### [INSTRUCTIONS TO FOLLOW]
Without the pictures, repeat all of the data exactly as it appears below.

### [GIVEN INFORMATION]
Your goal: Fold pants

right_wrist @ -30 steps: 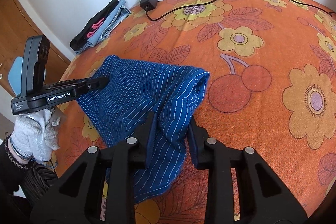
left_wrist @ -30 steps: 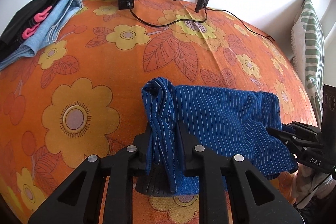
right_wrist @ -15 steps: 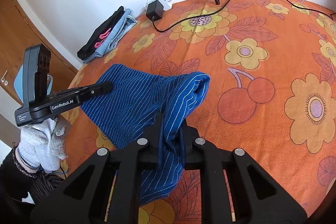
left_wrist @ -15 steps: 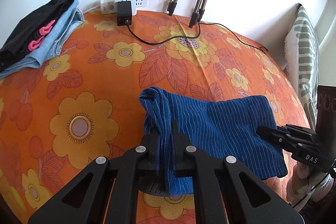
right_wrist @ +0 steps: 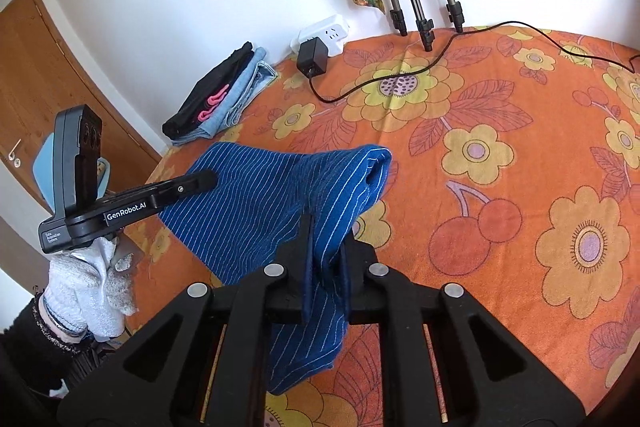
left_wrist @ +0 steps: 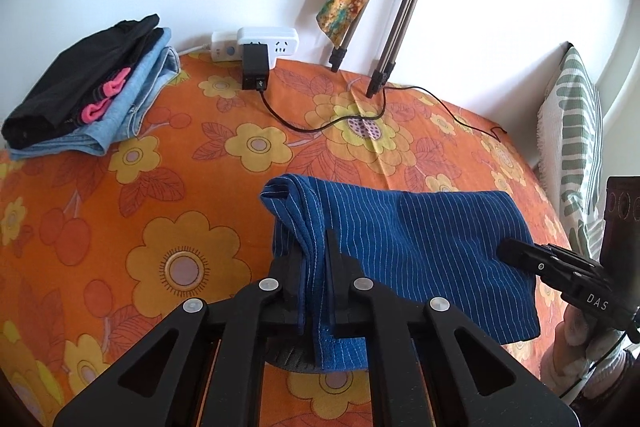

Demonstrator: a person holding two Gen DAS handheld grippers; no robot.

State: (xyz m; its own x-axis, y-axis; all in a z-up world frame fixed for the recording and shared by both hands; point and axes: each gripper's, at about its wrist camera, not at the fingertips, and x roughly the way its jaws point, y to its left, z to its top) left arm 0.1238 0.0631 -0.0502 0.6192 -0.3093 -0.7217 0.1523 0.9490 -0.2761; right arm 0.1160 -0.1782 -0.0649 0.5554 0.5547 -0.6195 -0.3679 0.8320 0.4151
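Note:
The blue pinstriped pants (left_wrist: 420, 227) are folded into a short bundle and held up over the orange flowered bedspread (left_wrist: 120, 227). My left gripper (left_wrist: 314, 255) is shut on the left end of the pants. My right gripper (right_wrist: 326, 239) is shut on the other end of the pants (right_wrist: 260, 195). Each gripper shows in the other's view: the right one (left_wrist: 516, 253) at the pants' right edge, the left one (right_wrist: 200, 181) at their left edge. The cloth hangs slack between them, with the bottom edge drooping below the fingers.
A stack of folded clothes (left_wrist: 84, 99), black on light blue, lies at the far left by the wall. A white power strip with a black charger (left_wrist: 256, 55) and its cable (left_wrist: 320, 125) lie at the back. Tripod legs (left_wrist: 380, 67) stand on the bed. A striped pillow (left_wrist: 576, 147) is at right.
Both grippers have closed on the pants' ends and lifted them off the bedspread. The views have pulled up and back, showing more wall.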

### [ANSWER BOX]
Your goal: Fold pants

right_wrist @ -30 steps: 
left_wrist @ -30 steps: 
right_wrist @ -15 steps: 
left_wrist @ -15 steps: 
right_wrist @ +0 steps: 
left_wrist @ +0 steps: 

Demonstrator: a person holding two Gen DAS handheld grippers; no robot.

State: (xyz m; its own x-axis, y-axis; all in a z-up world frame fixed for the recording and shared by both hands; point and axes: each gripper's, at about its wrist camera, not at the fingertips, and x roughly the way its jaws point, y to its left, z to its top) left arm 0.1238 0.0631 -0.0502 0.6192 -0.3093 -0.7217 0.1523 0.9490 -0.2761; right arm 0.1160 -0.1782 -0.0649 0.5554 0.5547 -0.6195 -0.3679 0.8320 0.4151
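Note:
The blue pinstriped pants (left_wrist: 420, 227) are folded into a short bundle and held up over the orange flowered bedspread (left_wrist: 120, 227). My left gripper (left_wrist: 314, 255) is shut on the left end of the pants. My right gripper (right_wrist: 326, 239) is shut on the other end of the pants (right_wrist: 260, 195). Each gripper shows in the other's view: the right one (left_wrist: 516, 253) at the pants' right edge, the left one (right_wrist: 200, 181) at their left edge. The cloth hangs slack between them, with the bottom edge drooping below the fingers.
A stack of folded clothes (left_wrist: 84, 99), black on light blue, lies at the far left by the wall. A white power strip with a black charger (left_wrist: 256, 55) and its cable (left_wrist: 320, 125) lie at the back. Tripod legs (left_wrist: 380, 67) stand on the bed. A striped pillow (left_wrist: 576, 147) is at right.
Both grippers have closed on the pants' ends and lifted them off the bedspread. The views have pulled up and back, showing more wall.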

Nothing remains to be added to the answer.